Do you use any form of de-chorinator? If nothing new has been done or added into the tank, My take is most likely an environmental issue. Check your tank for NH and NO3. How many discus do you have and what is the tank sizing? Is this a bare tank or a planted tank.


What are you feeding your discus? Live feed, frozen or artificial fish feed?

----------


## tikopek

I'm using Seachem Prime for anti chlorine, 25% water change 2 times a week, 3Ft ios tank (bare tank) with 1Ft sump tank. 7 Discus are feeding on Tetra Bits and Frozen blood worm. I have already seperate the sick fish in a big pail with MelaFix medication. hope it will survive.

----------


## VictorTQT

Hi bro,

How could you train your discus to eat Tetra bits, mine are prefer beef heart and seem don't want to taste the Tetra bits. And feeding them with beef heart in planted tank is not a good idea.
Btw, when you separate the sick fish in a big pail, do you use heater/air pump together?

----------


## coolgear101

I think 25% change twice a week is not enough.

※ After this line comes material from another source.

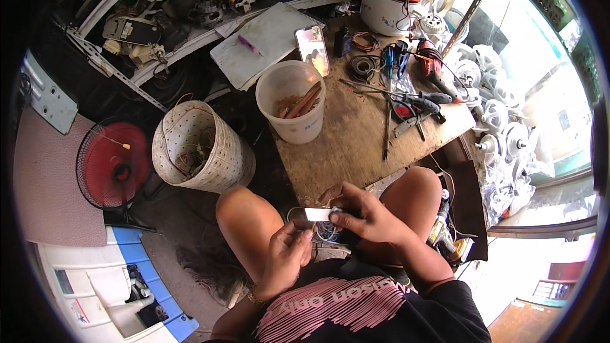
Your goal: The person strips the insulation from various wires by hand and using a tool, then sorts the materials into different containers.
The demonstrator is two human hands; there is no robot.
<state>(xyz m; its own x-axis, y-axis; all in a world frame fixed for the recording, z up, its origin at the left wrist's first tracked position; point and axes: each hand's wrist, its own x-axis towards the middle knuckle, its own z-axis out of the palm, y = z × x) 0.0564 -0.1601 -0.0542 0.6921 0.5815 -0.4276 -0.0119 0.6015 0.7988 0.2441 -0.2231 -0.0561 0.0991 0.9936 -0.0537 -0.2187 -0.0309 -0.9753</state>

I do 100% WC every 3 days.

----------


## tikopek

Hi Victor, I trained the discus since young when they are about 2 inch, as my neighbourhood LFS did not sell beef hearts. Sometimes got to be a bit heartless to force them change diet. 1 by 1 started eating except 1 now still suriviving on just FBW. I tried starving it to a week, till it become so thin and i gave in to its persistence. Good luck in changing their diet! =)

Hi coolgear101, i thought i have a sump to reduce ammonia thats why i WC 2 times a week to save me some time and water. Guess i have to change more % each time now. By the way, the sick fish has passed away this morning, its sad to lose a 5 inch fish for a year. Hope the rest stays healthly!

----------


## dushyant shingte

Use hikari discus bio gold, ocean nutrition discus flakes instead of tetra bits frozen foods though good are really not that good so ocassionaly froze bloodworms but hikari should be ur main diet along with bhm or ghm which can be prepared at home .Water change should be daily or evry alternate day you will see them change their colour like litmus when you do frequent water changes only 20 to 25 percent

----------


## Tony

> Thank you David a lot.
> 
> Yes, you are right, I am a bit confusing in the middle of planted tank or discus tank. Actually in the beginning I want to start a planted tank only, but when I visit my friend's discus planted tank I was so admired and would like to combine those. His tank looks like this tank that I copied from youtube:
> 
> 
> 
> Therefore I am think of rearranging my tank to be more suitable for the discus, but the problem now is that my discus are too shy and always hiding under the tree/plants/rock. They are still eating well when I moved the food near them, but they don't want to swim out. Is there any problem with them and how to solve it?
> 
> Thank you very much.


Hi Victor,
Welcome to the discus hobby. Having discus in planted tank is very achievable. The key is in the selection of discus, type of plants use, feeding regime, lighting and fert dose. Don't give up, spend some time doing minor adjustment at a time and you will eventually get the equilibrium  :Smile:  As prove, you can see the stages of tweaks that I've gone through for my tank. It is a journey meant for enjoyment and knowing what suits you. At the moment, I change water 25 - 30% twice a week, the key is heavy planting. It improves water quality and keeps the algae in control.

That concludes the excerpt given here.